- Action item -
Take the entries below and print only the lines from the one with "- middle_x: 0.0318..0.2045" through the one with "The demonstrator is", exactly as they stand, both ends included.

- Entries provided -
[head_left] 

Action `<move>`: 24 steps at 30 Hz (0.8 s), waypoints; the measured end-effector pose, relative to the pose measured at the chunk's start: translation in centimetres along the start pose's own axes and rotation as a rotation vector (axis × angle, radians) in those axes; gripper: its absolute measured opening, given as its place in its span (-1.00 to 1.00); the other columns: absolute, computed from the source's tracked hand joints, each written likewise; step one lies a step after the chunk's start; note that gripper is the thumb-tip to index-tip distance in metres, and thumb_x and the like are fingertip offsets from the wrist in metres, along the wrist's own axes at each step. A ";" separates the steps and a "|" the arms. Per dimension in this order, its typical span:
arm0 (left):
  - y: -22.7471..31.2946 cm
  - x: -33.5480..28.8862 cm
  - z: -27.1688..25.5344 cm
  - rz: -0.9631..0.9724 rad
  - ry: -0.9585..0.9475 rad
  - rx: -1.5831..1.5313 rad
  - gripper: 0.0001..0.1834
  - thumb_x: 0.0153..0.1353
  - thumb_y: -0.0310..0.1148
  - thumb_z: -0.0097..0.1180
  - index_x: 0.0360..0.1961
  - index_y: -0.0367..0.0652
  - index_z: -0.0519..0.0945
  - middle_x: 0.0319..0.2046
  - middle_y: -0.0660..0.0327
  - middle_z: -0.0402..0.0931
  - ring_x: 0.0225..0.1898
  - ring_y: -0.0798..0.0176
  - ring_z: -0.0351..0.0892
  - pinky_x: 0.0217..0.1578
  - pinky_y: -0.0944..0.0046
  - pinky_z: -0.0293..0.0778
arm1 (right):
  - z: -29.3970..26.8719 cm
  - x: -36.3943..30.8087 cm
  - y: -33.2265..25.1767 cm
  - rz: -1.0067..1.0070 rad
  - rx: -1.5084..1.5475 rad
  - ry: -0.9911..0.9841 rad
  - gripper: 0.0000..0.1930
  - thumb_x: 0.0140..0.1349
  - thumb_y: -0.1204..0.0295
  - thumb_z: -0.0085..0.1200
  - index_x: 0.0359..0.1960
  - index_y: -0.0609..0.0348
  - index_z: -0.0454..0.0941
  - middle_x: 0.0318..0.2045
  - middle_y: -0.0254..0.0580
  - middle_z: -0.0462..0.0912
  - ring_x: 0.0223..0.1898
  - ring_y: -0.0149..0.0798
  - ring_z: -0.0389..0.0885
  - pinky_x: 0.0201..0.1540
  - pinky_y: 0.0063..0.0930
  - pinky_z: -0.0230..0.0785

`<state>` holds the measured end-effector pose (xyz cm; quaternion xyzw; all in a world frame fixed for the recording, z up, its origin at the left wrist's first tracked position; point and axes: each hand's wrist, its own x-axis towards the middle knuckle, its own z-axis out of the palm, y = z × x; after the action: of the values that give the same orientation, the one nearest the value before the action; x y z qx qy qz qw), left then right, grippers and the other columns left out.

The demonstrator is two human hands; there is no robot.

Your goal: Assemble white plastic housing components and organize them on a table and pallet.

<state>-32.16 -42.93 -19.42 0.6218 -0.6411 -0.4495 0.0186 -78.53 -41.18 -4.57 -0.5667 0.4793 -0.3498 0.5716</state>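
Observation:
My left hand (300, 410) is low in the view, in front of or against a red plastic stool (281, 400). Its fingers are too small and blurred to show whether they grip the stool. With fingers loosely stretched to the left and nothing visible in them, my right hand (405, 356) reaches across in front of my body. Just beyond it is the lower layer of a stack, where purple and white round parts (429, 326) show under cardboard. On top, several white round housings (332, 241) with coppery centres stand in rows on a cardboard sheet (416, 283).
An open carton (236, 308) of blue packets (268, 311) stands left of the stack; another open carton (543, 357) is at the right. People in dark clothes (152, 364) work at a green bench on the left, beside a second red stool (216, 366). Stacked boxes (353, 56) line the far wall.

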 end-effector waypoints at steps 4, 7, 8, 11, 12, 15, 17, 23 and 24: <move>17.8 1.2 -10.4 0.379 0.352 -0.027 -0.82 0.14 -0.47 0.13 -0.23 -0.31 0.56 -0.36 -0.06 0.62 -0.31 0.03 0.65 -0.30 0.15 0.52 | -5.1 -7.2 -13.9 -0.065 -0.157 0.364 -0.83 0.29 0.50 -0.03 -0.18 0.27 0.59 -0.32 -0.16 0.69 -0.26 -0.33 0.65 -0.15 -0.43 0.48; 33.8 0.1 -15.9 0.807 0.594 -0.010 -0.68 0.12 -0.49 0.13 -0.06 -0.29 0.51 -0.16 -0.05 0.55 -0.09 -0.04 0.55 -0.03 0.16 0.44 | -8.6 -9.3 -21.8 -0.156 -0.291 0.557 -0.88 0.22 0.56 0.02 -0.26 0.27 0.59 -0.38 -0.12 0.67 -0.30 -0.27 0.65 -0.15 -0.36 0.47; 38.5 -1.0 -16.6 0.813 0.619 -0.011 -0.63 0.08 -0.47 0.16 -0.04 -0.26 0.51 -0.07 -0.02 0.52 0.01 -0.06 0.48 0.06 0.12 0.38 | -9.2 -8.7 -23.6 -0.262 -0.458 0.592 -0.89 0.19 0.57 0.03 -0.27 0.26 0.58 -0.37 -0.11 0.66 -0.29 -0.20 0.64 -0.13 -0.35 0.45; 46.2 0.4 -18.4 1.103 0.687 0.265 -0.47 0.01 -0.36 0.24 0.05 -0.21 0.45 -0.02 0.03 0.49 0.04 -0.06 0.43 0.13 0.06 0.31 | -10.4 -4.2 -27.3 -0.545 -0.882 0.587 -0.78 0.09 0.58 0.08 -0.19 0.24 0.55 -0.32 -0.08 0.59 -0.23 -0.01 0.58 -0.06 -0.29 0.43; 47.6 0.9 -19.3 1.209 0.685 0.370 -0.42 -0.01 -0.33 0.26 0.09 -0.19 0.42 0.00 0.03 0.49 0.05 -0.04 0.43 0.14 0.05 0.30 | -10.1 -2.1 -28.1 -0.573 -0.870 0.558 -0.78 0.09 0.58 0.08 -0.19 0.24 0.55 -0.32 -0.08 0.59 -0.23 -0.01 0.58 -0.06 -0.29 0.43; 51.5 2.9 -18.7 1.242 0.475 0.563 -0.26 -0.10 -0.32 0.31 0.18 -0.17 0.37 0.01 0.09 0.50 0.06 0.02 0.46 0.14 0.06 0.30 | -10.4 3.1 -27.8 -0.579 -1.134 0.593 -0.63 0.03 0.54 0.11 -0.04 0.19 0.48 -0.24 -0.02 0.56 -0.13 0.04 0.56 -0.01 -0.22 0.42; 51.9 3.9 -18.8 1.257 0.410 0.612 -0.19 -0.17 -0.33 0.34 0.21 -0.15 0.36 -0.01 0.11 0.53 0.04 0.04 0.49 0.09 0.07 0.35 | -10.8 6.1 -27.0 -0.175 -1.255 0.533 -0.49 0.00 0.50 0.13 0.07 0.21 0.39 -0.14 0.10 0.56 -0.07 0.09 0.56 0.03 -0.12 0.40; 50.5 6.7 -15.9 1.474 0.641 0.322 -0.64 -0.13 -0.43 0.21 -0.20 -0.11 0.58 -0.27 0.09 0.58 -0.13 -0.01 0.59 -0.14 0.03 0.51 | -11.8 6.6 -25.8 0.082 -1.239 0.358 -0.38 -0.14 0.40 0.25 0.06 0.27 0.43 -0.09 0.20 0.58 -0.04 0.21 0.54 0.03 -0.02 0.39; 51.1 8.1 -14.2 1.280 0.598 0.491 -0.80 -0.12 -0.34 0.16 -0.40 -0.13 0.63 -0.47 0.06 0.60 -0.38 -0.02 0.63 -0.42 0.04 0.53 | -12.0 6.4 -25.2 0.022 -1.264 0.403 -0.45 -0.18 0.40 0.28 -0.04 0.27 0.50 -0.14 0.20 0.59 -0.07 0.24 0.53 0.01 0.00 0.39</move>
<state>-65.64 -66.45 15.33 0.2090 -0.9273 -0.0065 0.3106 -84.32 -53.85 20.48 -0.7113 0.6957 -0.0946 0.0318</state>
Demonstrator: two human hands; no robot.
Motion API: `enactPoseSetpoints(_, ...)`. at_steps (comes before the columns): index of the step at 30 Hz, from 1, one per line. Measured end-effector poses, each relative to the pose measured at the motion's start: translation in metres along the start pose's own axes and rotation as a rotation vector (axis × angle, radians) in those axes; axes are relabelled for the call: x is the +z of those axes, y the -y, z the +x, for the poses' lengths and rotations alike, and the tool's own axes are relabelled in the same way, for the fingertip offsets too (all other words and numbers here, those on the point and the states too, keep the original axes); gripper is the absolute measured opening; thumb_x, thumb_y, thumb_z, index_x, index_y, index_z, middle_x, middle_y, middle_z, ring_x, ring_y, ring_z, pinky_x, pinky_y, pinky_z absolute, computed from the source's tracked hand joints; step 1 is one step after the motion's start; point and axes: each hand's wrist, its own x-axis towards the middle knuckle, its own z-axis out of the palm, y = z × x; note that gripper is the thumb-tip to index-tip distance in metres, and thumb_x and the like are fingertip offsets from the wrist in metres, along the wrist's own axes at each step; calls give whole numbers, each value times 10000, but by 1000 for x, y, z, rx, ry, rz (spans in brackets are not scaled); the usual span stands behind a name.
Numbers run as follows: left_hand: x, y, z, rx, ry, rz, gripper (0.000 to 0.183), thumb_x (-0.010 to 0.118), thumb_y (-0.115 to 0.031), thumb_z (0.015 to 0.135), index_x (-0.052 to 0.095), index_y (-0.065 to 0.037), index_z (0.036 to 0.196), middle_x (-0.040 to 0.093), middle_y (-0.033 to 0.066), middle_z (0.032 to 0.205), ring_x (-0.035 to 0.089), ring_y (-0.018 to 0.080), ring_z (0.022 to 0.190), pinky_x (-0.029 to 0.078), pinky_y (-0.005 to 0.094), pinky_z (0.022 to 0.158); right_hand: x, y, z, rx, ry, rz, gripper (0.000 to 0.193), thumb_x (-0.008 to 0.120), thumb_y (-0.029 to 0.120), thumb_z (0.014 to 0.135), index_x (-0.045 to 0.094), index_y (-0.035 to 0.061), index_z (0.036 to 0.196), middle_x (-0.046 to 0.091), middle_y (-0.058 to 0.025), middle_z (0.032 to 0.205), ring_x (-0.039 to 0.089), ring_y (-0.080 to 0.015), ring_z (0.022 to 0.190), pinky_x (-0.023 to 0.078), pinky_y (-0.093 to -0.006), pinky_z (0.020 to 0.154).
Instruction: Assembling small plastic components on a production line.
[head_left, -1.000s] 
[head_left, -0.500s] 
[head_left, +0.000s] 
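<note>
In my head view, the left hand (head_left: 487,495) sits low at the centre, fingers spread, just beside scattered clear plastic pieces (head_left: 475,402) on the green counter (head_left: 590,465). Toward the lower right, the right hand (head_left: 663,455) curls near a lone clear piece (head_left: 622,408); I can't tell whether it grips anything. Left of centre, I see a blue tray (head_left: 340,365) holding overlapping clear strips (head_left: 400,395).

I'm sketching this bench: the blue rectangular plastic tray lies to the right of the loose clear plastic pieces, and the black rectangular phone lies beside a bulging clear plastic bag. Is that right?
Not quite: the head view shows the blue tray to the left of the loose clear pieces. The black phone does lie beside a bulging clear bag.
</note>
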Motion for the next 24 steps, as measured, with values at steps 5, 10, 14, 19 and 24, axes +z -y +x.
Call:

- Task output -
  - middle_x: 0.0318..0.2045
  - middle_y: -0.0254..0.0580
  - middle_z: -0.0462..0.0912
  - ring_x: 0.0223..0.1898
  - ring_y: -0.0149..0.0798
  - ring_z: -0.0389..0.0885
  - pinky_x: 0.0201..0.1540
  - pinky_y: 0.0063..0.0930
  - pinky_z: -0.0230..0.0785

`<state>` holds the measured end-effector pose (xyz cm; quaternion xyzw; all in a world frame fixed for the recording, z up, its origin at the left wrist's first tracked position; point and axes: each hand's wrist, its own x-axis towards the middle knuckle, its own z-axis out of the palm, y = z × x; after the action: of the values that give the same orientation, the one nearest the value before the action; x y z qx qy qz qw), left then right, grippers and the other columns left out.

The demonstrator is two human hands; there is no robot.

That concludes the answer to this exercise.